The Hidden “Saturday Advantage” Of Ivy Basketball: A Study On Courts And Dates
Written by Ross Chapman
Home Court Advantage has become an ever more contentious topic for the Ivy League since 2016’s announcement of an Ivy League Basketball Tournament. The men’s and women’s tournaments, which take place at Penn’s Palestra, give a marked advantage to Penn teams as compared to competitions on a neutral court or competitions on another Ivy court. As the League continues to consider the future of the tournament, the impact of Home Court Advantage (HCA) must be researched. In addition, HCA plays an important role in the regular season, especially when teams lower in the Ivy standings play against each other. Finally, the Ivy League is unique in its weekend scheduling for the conference slate. It has been speculated that the back-to-back games and long trips negatively affect players. Is there a “Saturday advantage” not currently accounted for in Ivy League predictions?
Bearing this all in mind, I want to examine how HCA, and how the Ivy weekend schedule, affects the Ivy League at large and Columbia in particular. This article looks at all 560 Men’s Basketball games played between Ivy League opponents from 2009 to 2018. Since every team plays every other team twice every season, evaluating Ivy League season games controls for variables like strength of schedule. For each game, we marked the home and away teams, the score and victor, the relative strengths of the teams as measured by KenPom rankings, and the day of the week on which games were played. We originally looked at only four seasons of data, but had sample sizes too small to make certain conclusions.This study does not examine Women’s Basketball games, non-conference games, or playoff games. Data was gathered from composite schedules from The Ivy League and ESPN.
Data was transcribed by hand and checked for errors. We then split games into two major categories: Day-Before Games, which occurred on most Saturdays, and Non-Day-Before Games, which occurred on Tuesdays, Fridays, and on Saturdays at the beginning of each season. Presumably, teams travelling and playing Day-Before games would be significantly more fatigued due to travel. These games are abbreviated as DB games and NDB games. Within those two categories, as well as in a combined Overall group, we compiled the record of each team, as well as its Home and Away splits. Using the DB and NDB game data, I will introduce a “DB Bonus” or “Saturday Advantage,” which describes the difference in performance of teams when they have to play back-to-back games.
We used additional categories to determine how strong and weak teams perform against each other. We assigned each game a Better KenPom Team and a Worse KenPom Team, based on end-of-season rankings by KenPom. Finally, we created two tiers of teams, a Top Tier and a Low Tier. Top Tier teams, which included all 10-win teams (e.g. 2018 Penn) and two 9-win teams (2014 Columbia and 2018 Princeton), had KenPom rankings of 150 or better. This tiering system reflects my observation that there often one to three top teams in the league who seem to be in very little danger against other, lower tier teams.

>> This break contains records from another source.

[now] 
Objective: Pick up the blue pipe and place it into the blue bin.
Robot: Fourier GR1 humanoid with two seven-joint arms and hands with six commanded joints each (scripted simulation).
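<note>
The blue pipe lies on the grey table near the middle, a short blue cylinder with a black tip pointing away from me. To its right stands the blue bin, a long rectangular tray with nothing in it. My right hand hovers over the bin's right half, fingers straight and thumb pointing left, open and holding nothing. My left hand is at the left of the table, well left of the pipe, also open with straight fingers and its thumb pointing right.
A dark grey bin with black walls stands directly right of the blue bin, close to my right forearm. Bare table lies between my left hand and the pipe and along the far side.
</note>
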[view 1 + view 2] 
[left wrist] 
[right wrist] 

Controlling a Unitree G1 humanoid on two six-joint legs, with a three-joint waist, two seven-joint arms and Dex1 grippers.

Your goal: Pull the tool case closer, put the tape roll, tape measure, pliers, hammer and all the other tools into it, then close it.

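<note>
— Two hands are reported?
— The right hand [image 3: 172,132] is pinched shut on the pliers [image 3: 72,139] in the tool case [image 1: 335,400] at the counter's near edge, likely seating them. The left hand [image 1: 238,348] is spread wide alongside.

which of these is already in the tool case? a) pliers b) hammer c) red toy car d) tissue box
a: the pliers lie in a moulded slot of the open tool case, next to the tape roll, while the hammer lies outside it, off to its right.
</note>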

If you’d like to follow along with our data, you can check out the first few sheets of this spreadsheet. We identified several major findings in the data:
1. Home Court Advantage matters a lot, especially for Columbia. While sports statisticians often take home court advantage for granted, it ought to be hammered in for those of you not interested in spreadsheets of hundreds of game scores. In the Ivy League, the home team wins 41.3% more games than the away team. The average difference between the home score and away score is 2.05 points, which means that playing at home versus playing on the road creates a 4.1 point swing for an Ivy team. This aligns with the maxim that HCA is worth “about four points” across NCAA basketball. The home team wins 58.6% of the games it plays, which ranks a little bit under the 2016 NCAA-wide average of 60.6%, but still represents a significant advantage.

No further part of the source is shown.